Solution)
class Solution:
def searchInsert(self, nums: List[int], target: int) -> int:
# Two Pointers
left, right = 0, len(nums)-1
while left <= right:
# Center Pointer
center = (left+right) // 2
# Conditions where center is returned immediately
if nums[center] == target or nums[center-1] < target < nums[center]:
return center
else:
if nums[center] > target:
# Reached the start of an array
if center == 0:
return center
# Update right pointer
right = center-1
else:
# Reached the end of an array
if center == len(nums)-1:
return center+1
# Update left pointer
left = center+1
Problem: LeetCode
Time Complexity: O(log n)
Space Complexity: O(1)
Explanation)
Since nums is a sorted array, we can use a binary search to effeciently find the target.
Initialization)
To use a binary search, we'll have two pointers that are placed at the ends of nums.
def searchInsert(self, nums: List[int], target: int) -> int:
left, right = 0, len(nums)-1
While Loop 1)
Binary search will be executed until the left pointer jumps over the right pointer.
center is updated every loop, meaning the searching range of nums is halved every loop.
If nums[center] is the same as target, which is the ideal situation, we'll obviously return center. However, nums doesn't always contain target in its array and we have to return an index where that target should be placed.
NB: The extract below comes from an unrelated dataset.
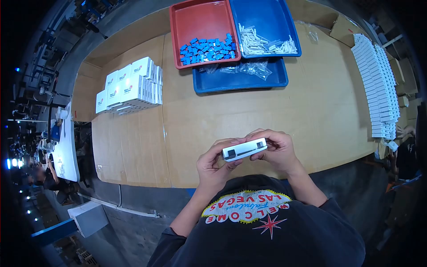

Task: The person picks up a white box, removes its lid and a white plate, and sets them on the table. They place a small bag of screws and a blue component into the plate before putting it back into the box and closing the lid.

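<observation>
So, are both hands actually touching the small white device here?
Touching. The head view shows the left hand and right hand each wrapping fingers around an end of the small white device, held above the table edge.

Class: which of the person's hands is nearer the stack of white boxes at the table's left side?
Left. The left hand lies closer to the stack of white boxes; the right hand is farther.

Red tray (202,18) of blue parts (208,50), blue tray (267,15) of white pieces (264,44), stacked white boxes (130,86), cardboard-covered tabletop (311,102), long row of white boxes (377,84)
</observation>
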The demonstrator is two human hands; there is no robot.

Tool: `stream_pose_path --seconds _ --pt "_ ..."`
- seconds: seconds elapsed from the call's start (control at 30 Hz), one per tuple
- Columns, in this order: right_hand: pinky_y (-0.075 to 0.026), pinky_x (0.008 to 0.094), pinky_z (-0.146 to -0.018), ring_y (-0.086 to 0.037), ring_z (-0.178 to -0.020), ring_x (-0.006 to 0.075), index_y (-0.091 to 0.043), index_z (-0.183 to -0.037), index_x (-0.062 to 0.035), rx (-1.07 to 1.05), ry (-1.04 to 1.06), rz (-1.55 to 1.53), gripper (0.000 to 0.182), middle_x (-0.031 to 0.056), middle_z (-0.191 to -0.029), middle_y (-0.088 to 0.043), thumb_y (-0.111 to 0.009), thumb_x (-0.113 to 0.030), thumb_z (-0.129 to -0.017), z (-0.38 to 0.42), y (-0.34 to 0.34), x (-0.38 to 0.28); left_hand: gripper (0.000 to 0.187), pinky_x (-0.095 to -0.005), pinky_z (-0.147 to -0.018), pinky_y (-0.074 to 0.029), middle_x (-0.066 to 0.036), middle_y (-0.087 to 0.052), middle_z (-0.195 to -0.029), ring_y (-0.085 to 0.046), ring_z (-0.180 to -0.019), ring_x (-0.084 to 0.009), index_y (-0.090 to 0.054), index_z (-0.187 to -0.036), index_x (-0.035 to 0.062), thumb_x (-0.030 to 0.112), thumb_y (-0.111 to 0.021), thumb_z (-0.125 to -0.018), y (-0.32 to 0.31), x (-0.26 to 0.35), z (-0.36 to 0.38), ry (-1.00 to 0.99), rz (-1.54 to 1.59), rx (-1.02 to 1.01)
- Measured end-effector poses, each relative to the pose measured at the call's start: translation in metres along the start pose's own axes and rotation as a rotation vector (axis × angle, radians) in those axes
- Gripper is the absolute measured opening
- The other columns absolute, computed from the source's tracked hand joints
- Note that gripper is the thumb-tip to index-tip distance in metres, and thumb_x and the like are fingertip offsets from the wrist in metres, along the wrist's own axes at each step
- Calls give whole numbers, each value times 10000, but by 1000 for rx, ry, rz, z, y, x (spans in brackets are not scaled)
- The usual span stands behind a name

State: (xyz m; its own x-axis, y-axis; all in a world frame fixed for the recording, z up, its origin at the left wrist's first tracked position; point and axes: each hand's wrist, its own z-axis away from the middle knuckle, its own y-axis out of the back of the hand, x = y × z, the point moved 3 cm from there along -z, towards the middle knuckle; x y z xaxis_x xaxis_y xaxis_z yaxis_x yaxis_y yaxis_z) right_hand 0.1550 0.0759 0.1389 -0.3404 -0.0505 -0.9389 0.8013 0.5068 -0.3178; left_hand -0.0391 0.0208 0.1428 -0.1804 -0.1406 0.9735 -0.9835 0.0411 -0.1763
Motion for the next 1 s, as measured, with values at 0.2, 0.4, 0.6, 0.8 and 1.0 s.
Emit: stream_pose_path --seconds 0.2,0.4,0.6,0.8,1.0 --pt "-572 355 -1007 -704 -1143 231 -703 -1204 15 10 -4 34 466 144 -1199 -741 -846 102 -769 -1 -1 -1 350 -383 -1047 -530 -185 -720 -1241 -670 -1209 -281 -681 -1198 -28 14 -813 -876 -3 4 -2 4 24 42" --pt "-577 349 -975 -724 -1106 230 -711 -1192 6 32 36 88 458 140 -1183 -755 -870 62 -766 -1 -2 -1 338 -380 -1059 -522 -169 -725 -1235 -673 -1200 -268 -688 -1201 -33 -13 -799 -882 -3 3 -2 29 66 57" --pt "-589 344 -926 -740 -1064 236 -718 -1178 4 73 46 164 427 141 -1149 -766 -876 19 -782 2 0 1 349 -367 -1072 -516 -169 -710 -1265 -668 -1219 -253 -671 -1219 -30 -30 -787 -889 -4 0 -2 74 66 45" --pt "-590 344 -923 -739 -1059 236 -724 -1163 6 57 90 144 397 146 -1142 -766 -869 11 -793 0 1 1 341 -370 -1071 -518 -167 -715 -1251 -667 -1220 -254 -667 -1217 -30 -24 -783 -896 -5 2 -4 60 75 26" --pt "-587 350 -943 -733 -1068 231 -719 -1169 11 40 103 136 389 150 -1150 -761 -862 10 -807 0 0 3 346 -375 -1075 -517 -170 -717 -1254 -666 -1226 -260 -661 -1233 -29 -21 -775 -906 -1 -3 -2 27 80 17"
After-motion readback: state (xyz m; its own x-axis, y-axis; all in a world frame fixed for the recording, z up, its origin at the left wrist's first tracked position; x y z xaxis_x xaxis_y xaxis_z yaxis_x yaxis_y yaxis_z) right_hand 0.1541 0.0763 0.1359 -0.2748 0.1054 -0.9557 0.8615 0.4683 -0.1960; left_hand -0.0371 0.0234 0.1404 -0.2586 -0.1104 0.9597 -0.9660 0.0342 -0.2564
If the array doesn't contain target, the target integer can be placed in-between two adjacent numbers. So I decided to mark that condition as nums[center-1] < target < nums[center].
def searchInsert(self, nums: List[int], target: int) -> int:
left, right = 0, len(nums)-1
while left <= right:
center = (left+right) // 2
if nums[center] == target or nums[center-1] < target < nums[center]:
return center
While Loop 2)
Now we'll look at conditions where we cannot find a target and where we cannot put target inbetween two adjacent numbers.
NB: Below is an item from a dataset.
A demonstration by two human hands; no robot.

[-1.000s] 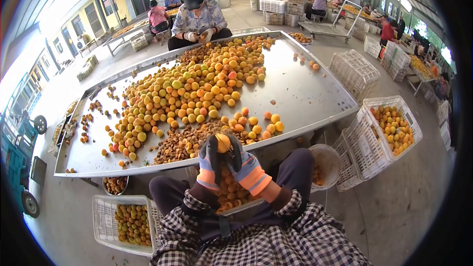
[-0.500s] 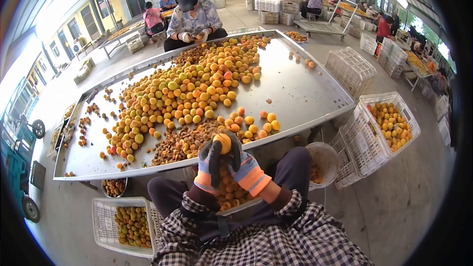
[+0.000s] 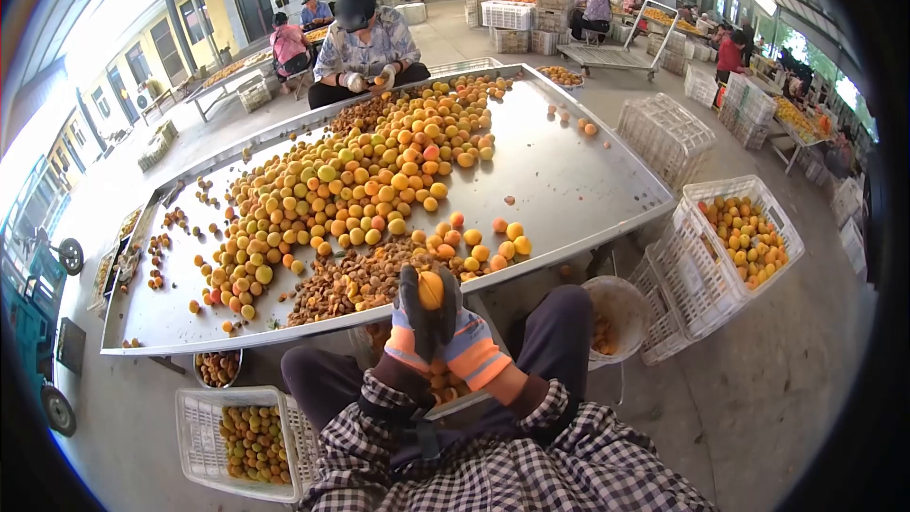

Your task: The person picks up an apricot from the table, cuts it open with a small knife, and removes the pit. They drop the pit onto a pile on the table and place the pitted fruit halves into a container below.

If you've done binary search before, you would know that if nums[center] is bigger than target, you need to update right pointer to center - 1 to reduce the searching range into lower half.
We need to put one more step for this problem.
There'll be a case where the target is so small that it needs to be placed at the front of the nums. This case is reached when nums[center] is bigger than target and when both left and right pointers are at 0. In this case, we'll return center which is zero.
The same goes to when nums[center] is less than target.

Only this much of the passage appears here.